_Task item_. Your answer should be the lines below from the one holding "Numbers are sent" through the one holding "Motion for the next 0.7", copied exactly and with nothing else.

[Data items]
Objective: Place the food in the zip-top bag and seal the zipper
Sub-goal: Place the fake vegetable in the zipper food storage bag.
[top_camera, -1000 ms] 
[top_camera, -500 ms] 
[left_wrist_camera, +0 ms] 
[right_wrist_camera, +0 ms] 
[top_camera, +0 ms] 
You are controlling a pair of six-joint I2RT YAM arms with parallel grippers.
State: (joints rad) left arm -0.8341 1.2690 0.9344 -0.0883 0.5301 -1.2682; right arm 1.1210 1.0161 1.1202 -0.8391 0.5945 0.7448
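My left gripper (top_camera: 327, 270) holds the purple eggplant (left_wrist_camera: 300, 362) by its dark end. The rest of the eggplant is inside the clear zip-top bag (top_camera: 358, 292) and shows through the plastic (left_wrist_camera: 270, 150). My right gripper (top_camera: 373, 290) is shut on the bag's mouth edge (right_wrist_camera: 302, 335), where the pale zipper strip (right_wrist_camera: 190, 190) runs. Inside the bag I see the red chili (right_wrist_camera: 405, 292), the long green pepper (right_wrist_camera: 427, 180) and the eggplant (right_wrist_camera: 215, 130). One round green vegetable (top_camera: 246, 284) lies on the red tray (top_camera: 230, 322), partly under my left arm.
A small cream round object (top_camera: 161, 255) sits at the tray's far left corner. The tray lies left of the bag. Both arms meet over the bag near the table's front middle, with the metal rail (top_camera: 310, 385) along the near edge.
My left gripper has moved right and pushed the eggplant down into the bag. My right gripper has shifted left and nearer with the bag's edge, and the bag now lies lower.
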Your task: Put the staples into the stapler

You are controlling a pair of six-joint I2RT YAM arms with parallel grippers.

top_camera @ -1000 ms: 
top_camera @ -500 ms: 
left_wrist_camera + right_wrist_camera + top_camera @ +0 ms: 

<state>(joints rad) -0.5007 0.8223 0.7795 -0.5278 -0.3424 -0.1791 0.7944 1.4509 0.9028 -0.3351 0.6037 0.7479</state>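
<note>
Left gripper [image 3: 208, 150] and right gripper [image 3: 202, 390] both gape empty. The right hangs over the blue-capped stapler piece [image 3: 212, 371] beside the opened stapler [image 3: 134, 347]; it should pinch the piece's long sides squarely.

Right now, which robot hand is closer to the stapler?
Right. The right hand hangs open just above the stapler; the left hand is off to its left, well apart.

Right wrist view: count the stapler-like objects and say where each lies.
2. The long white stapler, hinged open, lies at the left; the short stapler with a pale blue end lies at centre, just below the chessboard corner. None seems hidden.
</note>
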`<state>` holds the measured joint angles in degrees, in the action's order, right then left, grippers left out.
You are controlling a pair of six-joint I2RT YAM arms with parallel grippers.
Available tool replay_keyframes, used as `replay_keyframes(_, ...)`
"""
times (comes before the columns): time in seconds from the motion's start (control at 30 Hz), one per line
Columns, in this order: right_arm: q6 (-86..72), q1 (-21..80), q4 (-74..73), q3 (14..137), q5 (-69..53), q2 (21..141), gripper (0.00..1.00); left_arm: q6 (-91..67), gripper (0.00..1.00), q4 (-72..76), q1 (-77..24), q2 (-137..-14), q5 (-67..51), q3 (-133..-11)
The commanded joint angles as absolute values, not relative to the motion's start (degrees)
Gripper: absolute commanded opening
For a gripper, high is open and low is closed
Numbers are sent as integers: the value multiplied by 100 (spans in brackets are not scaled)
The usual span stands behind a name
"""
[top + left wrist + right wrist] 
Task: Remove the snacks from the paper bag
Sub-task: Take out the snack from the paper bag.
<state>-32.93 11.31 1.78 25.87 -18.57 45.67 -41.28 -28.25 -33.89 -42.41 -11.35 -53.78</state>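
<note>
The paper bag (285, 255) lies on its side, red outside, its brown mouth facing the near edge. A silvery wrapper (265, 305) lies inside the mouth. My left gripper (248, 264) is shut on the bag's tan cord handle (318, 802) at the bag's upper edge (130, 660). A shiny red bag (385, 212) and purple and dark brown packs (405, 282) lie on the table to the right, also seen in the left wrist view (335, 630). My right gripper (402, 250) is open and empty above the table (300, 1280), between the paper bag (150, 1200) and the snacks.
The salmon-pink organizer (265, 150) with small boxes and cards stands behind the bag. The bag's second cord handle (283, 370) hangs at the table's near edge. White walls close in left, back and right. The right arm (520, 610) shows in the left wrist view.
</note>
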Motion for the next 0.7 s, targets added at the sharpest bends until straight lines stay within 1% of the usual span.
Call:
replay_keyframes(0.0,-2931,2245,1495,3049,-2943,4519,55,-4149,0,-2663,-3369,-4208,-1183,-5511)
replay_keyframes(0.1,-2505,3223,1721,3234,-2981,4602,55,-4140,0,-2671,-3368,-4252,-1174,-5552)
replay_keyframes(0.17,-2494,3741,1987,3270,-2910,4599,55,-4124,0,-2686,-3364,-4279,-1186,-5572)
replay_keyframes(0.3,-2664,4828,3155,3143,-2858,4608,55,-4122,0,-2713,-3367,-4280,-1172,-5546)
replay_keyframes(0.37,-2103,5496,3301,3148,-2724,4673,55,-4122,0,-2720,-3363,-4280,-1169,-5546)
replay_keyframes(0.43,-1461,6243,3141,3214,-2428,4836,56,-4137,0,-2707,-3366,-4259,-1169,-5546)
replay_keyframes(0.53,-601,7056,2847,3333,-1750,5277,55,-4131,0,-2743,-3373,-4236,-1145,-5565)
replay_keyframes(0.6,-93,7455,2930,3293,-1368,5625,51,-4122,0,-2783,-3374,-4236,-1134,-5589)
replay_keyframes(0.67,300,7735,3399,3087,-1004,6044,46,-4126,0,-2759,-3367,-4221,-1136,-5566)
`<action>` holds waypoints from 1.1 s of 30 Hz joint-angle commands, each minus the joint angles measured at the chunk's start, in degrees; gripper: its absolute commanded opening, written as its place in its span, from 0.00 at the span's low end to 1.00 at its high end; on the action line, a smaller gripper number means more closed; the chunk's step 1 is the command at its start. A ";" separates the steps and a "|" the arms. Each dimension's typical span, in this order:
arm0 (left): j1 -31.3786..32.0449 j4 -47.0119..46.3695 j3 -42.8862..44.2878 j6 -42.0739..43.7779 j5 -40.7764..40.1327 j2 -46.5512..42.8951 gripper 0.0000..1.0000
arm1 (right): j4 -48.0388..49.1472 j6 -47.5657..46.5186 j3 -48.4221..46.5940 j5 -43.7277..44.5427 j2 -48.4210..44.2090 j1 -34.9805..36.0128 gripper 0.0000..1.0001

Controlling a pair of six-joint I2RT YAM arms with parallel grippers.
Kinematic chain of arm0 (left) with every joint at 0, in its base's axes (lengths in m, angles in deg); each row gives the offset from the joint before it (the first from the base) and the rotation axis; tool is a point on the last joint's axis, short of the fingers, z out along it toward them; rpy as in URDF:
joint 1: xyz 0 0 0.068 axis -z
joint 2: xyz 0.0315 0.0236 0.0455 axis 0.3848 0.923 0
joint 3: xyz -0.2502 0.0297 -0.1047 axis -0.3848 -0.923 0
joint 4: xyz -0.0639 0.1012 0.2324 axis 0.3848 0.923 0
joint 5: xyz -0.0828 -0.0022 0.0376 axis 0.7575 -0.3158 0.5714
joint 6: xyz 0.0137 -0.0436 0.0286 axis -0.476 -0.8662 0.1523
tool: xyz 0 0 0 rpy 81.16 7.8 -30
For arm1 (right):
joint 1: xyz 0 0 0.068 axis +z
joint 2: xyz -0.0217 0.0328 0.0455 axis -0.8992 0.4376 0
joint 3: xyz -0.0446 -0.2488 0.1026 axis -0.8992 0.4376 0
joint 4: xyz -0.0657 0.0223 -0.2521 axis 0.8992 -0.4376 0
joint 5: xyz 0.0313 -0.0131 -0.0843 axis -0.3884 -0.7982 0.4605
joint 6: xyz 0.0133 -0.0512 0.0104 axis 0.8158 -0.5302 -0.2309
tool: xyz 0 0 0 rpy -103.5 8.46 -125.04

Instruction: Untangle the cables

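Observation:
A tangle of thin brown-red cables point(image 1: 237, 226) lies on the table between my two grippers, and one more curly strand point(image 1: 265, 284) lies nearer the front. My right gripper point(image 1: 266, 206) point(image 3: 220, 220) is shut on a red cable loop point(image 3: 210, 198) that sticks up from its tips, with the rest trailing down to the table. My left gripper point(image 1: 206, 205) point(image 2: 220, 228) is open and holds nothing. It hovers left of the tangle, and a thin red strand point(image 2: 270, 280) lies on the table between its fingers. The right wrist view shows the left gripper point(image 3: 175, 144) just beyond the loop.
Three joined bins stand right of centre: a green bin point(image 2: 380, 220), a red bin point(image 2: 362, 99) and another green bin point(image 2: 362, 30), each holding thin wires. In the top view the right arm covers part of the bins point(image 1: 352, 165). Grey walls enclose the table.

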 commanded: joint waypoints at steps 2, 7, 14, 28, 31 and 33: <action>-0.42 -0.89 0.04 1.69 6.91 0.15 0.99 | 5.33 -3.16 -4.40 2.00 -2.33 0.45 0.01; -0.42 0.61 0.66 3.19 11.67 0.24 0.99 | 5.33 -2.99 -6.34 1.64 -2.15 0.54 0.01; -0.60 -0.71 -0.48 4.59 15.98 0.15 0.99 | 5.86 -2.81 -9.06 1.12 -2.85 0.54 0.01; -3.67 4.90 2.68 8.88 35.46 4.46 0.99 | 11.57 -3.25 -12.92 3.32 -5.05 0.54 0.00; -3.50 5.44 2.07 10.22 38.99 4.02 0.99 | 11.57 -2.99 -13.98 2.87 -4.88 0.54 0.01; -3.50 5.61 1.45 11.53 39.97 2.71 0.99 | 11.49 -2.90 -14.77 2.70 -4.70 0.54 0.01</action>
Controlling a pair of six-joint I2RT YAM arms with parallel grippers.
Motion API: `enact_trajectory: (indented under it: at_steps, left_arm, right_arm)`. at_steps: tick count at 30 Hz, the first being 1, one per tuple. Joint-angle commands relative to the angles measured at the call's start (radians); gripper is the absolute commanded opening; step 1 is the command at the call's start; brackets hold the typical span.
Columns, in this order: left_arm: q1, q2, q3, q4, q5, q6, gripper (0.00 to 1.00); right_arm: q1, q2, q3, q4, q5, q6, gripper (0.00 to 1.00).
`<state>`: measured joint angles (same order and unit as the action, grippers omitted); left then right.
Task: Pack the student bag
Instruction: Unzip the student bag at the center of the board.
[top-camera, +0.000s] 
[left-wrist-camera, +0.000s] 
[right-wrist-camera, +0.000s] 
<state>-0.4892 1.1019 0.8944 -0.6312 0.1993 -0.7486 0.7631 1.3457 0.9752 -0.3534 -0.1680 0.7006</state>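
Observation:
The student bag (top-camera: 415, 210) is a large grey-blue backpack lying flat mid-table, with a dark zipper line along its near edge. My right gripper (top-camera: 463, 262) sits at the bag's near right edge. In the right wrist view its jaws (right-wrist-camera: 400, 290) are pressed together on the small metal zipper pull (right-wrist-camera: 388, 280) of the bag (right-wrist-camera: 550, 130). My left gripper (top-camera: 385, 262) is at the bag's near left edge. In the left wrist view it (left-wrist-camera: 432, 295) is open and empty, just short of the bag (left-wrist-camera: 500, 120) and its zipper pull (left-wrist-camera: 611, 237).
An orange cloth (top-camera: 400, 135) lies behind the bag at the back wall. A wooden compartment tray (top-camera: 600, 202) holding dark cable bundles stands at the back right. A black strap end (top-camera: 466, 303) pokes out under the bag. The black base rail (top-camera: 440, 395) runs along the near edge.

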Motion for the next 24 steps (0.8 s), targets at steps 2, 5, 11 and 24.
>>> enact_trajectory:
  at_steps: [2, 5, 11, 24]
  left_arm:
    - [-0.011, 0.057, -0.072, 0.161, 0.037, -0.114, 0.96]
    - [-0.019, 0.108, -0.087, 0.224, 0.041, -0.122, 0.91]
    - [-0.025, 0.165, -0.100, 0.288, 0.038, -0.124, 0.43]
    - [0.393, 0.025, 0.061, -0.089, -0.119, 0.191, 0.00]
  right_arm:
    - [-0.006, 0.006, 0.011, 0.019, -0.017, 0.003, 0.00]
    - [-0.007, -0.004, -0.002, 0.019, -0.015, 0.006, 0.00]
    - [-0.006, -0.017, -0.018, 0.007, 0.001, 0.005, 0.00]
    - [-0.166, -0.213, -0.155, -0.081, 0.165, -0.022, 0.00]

_Written response_.
Numbers are sent as integers: the value multiplied by 100 (spans in brackets are not scaled)
The usual span stands behind a name
"""
[top + left wrist + right wrist] 
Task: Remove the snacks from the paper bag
Sub-task: Take out the snack from the paper bag.
<state>-32.93 11.31 1.78 25.87 -18.57 45.67 -41.28 -28.25 -33.89 -42.41 -11.35 -53.78</state>
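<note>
The paper bag (285, 255) lies on its side, red outside, its brown mouth facing the near edge. A silvery wrapper (265, 305) lies inside the mouth. My left gripper (248, 264) is shut on the bag's tan cord handle (318, 802) at the bag's upper edge (130, 660). A shiny red bag (385, 212) and purple and dark brown packs (405, 282) lie on the table to the right, also seen in the left wrist view (335, 630). My right gripper (402, 250) is open and empty above the table (300, 1280), between the paper bag (150, 1200) and the snacks.
The salmon-pink organizer (265, 150) with small boxes and cards stands behind the bag. The bag's second cord handle (283, 370) hangs at the table's near edge. White walls close in left, back and right. The right arm (520, 610) shows in the left wrist view.
</note>
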Motion for the next 0.7 s, targets added at the sharpest bends until straight lines stay within 1% of the usual span.

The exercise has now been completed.